Friday, March 30, 2012


Everyone has a tale to tell and once told is fair game for an artist to sculpt, choreograph or fold into a wider narrative….or is it? Suppose you had a moment in your life when you took a brave and principled stand in the face of career-threatening risk and proudly related that episode to a friend.

It was in the early fifties when Cold War hysteria caused churches and state universities to require loyalty oaths be signed. He was a professor at UCLA and he refused, citing academic freedom even though his subject had no political association. He not only declined to sign the statement but rallied others to follow his lead. He retained his position and his efforts eventually won the day.

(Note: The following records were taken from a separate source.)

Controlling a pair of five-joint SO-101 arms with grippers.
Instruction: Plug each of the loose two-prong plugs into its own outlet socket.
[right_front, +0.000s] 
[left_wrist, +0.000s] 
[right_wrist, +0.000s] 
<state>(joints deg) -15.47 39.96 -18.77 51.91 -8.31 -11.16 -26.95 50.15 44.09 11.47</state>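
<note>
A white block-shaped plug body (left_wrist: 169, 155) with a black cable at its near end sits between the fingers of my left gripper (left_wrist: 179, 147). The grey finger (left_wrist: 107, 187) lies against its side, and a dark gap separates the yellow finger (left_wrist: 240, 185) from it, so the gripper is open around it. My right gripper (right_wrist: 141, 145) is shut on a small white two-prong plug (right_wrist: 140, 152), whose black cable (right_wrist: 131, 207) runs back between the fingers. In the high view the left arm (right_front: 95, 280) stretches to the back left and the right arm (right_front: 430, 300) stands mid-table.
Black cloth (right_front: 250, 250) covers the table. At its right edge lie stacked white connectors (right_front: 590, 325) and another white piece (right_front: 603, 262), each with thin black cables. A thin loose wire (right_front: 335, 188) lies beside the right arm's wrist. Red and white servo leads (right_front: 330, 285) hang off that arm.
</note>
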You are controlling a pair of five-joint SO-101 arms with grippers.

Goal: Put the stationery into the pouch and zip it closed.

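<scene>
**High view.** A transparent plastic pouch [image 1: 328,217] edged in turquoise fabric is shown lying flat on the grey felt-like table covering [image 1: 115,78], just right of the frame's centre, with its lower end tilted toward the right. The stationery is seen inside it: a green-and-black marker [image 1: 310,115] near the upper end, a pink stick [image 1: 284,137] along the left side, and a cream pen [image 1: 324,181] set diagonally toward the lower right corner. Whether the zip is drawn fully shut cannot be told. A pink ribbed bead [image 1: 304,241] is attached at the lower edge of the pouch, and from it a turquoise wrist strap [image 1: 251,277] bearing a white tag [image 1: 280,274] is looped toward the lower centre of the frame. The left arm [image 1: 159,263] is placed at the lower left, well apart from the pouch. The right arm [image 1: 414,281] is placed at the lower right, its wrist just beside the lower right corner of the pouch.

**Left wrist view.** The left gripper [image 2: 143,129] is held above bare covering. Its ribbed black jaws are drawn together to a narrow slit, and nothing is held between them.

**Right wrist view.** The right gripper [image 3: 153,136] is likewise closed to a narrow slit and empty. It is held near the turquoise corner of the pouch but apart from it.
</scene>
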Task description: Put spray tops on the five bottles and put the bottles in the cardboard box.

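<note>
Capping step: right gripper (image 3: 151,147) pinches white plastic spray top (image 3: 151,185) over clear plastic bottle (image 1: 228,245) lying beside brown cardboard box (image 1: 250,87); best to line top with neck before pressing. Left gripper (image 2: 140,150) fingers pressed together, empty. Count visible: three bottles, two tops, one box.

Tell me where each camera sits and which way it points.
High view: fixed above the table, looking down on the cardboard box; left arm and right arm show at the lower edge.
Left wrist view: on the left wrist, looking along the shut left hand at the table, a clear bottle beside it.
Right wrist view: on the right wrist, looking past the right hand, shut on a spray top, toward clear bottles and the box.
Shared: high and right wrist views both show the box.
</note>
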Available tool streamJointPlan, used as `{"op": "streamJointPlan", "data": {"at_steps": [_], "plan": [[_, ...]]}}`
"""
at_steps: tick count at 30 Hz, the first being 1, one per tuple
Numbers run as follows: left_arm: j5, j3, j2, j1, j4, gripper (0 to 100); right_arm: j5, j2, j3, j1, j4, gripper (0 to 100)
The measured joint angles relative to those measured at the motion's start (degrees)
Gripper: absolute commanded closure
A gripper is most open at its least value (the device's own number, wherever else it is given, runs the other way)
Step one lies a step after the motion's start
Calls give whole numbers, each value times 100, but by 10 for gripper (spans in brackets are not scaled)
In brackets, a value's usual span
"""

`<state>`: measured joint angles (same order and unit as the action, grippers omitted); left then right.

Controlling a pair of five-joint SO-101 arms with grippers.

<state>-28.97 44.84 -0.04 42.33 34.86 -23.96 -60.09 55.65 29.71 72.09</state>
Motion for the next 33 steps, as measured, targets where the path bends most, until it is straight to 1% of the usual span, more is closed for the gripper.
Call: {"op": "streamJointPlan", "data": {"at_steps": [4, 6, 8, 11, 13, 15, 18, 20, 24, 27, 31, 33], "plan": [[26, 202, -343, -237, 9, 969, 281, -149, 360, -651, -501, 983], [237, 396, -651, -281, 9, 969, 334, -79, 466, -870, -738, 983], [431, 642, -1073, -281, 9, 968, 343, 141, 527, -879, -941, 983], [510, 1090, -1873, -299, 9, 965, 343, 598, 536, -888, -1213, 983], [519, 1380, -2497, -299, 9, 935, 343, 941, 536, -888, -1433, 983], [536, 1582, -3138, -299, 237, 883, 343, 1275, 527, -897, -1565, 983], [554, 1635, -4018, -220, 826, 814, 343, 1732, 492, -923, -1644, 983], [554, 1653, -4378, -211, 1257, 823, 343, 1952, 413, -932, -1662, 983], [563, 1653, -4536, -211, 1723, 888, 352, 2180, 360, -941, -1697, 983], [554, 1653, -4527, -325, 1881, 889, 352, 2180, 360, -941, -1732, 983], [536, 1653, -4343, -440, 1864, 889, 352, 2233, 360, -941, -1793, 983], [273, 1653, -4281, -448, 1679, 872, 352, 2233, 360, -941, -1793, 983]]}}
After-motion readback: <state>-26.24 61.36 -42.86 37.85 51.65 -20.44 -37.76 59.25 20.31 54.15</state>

A colleague and aspiring writer-friend appropriated his travail but turned it around so that the professor not only signed the loyalty statement but also named others as suspected subversives. My friend, the professor, related this to me many years later, still feeling betrayed by the writer. Was this a violation of trust or a rather the product of an impoverished imagination?

Can real-life people become characters in a book with a simple name change and have their lives distorted and defamed? Apparently it is all grist for an author’s mill. Maybe every figure in a novel is a composite even if the writer thinks he or she sprung fully-fleshed from the imagination.

Truman Capote insinuated himself as a celebrity-clown in New York’s dinner party scene. Was Holly Golightly based on Carol Grace, Walter Matthau’s wife, as speculated? He gathered notes from around the table and fabricated the rest. Shocking, Claude Rains (Captain Renault) may be heard saying.

In a recently-read novel about a violinist in London, a minor character named Nicholas Spare is introduced. He is a music critic, described in faintly negative terms. The real-life person, Nicolas Spice, stepped out of his several pages, took umbrage and wrote a rather savage review of the book for the London Times Literary Supplement.

The line between the real and fabricated is ever blurry. Poetic license seems to have been conferred on anyone with a pencil, tape recorder or I-Pad, as if published writers are those who listen harder in crowded elevators or overhear more from the next booth
at the deli. It is better to pick up the gist of a story with antennae in a crowd than subverting a friend’s brave act.

Even Proust’s masterpiece was a novel nearly indistinguishable from memoir. I’m sure those depicted knew who they were or a least the names generated lively speculation. Shakespeare, no doubt, also had to disguise his subjects and dodge the authorities. Time renders the allusions to character less relevant. What makes the work endure, as with the Bard, is the unsurpassed language, profound insight into the human psyche and astonishing reach of his imagination.

1 comment:

  1. So, Norm, do you lift moments from your life and those of your friends? I believe most if not all writers steal bits and pieces from their own lives and the lives of the people they meet.